On Memory: A comparison of memory mechanisms in world models
This work addresses a bottleneck in world models for AI agents, but it is incremental as it compares existing memory mechanisms rather than introducing a new paradigm.
The paper tackled the problem of limited memory span in transformer-based world models, which causes perceptual drift and hinders long-horizon planning; it found that memory mechanisms improve effective memory span, enabling loop closures in imagined trajectories.

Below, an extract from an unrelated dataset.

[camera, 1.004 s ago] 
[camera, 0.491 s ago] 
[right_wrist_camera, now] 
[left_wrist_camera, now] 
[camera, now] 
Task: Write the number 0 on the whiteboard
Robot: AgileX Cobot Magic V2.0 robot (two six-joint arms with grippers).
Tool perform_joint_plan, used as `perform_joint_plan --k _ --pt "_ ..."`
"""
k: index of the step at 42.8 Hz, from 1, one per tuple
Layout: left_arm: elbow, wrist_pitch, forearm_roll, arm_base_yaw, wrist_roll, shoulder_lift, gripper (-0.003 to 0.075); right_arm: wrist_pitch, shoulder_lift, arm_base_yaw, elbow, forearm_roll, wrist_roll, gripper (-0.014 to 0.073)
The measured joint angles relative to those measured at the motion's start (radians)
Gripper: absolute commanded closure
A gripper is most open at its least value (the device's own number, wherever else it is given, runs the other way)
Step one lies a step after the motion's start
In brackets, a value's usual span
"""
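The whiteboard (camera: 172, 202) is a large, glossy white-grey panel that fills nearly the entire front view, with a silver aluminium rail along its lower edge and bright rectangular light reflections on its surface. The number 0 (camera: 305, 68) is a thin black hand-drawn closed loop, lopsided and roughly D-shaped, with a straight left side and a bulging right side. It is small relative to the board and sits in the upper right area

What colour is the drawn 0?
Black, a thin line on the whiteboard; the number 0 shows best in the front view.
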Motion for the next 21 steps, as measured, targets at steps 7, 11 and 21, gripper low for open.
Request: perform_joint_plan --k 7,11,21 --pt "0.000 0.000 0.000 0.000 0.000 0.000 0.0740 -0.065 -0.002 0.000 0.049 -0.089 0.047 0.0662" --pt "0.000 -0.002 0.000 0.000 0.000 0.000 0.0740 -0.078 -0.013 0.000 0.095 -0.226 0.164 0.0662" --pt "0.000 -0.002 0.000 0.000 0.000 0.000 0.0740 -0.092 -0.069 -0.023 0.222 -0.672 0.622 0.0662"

World models enable agents to plan within imagined environments by predicting future states conditioned on past observations and actions. However, their ability to plan over long horizons is limited by the effective memory span of the backbone architecture. This limitation leads to perceptual drift in long rollouts, hindering the model's capacity to perform loop closures within imagined trajectories. In this work, we investigate the effective memory span of transformer-based world models through an analysis of several memory augmentation mechanisms. We introduce a taxonomy that distinguishes between memory encoding and memory injection mechanisms, motivating their roles in extending the world model's memory through the lens of residual stream dynamics. Using a state recall evaluation task, we measure the memory recall of each mechanism and analyze its respective trade-offs. Our findings show that memory mechanisms improve the effective memory span in vision transformers and provide a path to completing loop closures within a world model's imagination.